What the task requires:
Precisely the lines from the one with "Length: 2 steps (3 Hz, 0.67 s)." through the end of the data, both included, must make up the response, each restated word for word.

(Collection entries)
============================================================

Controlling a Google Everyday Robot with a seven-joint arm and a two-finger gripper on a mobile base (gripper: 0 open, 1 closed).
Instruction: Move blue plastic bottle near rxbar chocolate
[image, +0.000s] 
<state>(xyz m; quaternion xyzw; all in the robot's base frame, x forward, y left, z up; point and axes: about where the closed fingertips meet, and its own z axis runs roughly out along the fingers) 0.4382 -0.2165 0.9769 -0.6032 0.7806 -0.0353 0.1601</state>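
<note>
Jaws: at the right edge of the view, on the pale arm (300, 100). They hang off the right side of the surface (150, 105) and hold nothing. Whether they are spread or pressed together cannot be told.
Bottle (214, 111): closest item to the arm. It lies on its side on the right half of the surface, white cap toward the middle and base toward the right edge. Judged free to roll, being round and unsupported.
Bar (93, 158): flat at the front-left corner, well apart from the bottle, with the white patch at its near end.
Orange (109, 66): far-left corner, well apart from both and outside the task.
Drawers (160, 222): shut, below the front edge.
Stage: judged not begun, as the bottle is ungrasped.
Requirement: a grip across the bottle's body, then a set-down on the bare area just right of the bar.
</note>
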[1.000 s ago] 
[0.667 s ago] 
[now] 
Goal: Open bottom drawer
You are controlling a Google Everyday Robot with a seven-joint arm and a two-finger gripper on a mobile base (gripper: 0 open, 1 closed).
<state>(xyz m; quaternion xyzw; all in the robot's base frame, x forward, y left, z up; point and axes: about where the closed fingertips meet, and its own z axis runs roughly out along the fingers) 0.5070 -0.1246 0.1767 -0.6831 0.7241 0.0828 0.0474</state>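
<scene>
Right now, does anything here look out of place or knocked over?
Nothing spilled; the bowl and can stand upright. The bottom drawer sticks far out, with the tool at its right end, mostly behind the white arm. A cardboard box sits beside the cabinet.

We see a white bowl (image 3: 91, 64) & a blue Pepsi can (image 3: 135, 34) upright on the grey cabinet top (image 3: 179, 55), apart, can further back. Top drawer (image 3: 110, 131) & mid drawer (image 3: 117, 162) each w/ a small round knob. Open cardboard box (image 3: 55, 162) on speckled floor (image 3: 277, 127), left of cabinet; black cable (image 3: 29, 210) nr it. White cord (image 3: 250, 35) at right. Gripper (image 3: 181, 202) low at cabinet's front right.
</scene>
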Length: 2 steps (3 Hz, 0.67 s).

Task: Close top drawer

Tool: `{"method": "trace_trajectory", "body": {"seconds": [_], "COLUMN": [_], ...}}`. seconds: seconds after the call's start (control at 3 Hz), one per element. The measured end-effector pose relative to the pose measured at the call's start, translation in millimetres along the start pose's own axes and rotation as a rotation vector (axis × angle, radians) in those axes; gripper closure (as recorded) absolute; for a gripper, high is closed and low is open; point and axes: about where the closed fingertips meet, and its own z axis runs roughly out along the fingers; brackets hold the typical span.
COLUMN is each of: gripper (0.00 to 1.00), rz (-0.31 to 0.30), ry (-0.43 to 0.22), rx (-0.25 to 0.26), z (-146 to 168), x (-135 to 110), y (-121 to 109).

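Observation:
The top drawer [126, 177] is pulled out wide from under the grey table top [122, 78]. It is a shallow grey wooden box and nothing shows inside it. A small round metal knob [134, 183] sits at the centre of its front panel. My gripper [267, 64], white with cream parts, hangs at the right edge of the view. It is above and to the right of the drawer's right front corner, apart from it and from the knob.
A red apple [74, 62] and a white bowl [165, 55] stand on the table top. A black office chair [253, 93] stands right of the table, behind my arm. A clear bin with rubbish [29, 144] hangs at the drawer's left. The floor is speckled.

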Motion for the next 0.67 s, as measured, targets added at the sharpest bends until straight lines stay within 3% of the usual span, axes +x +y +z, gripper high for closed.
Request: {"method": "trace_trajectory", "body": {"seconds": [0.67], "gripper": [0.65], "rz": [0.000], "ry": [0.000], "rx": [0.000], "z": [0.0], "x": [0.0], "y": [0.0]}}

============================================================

Result below:
Length: 2 steps (3 Hz, 0.67 s).

Task: Close top drawer

Tool: `{"method": "trace_trajectory", "body": {"seconds": [_], "COLUMN": [_], ...}}`. seconds: seconds after the call's start (control at 3 Hz), one per element. The measured end-effector pose relative to the pose measured at the call's start, translation in millimetres along the start pose's own axes and rotation as a rotation vector (axis × angle, radians) in those axes; gripper closure (as recorded) absolute; for a gripper, high is closed and low is open; point and axes: about where the closed fingertips meet, and its own z axis runs roughly out along the fingers; brackets hold the typical span.
COLUMN is each of: gripper (0.00 to 1.00), rz (-0.31 to 0.30), ry (-0.43 to 0.22), rx (-0.25 to 0.26), z (-146 to 168), x (-135 to 110), y (-121 to 109).

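Observation:
The top drawer [126, 177] is pulled out wide from under the grey table top [122, 78]. It is a shallow grey wooden box and nothing shows inside it. A small round metal knob [134, 183] sits at the centre of its front panel. My gripper [267, 64], white with cream parts, hangs at the right edge of the view. It is above and to the right of the drawer's right front corner, apart from it and from the knob.
A red apple [74, 62] and a white bowl [165, 55] stand on the table top. A black office chair [253, 93] stands right of the table, behind my arm. A clear bin with rubbish [29, 144] hangs at the drawer's left. The floor is speckled.
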
Motion for the next 0.67 s, as measured, targets added at the sharpest bends until straight lines stay within 3% of the usual span, axes +x +y +z, gripper high for closed.
Request: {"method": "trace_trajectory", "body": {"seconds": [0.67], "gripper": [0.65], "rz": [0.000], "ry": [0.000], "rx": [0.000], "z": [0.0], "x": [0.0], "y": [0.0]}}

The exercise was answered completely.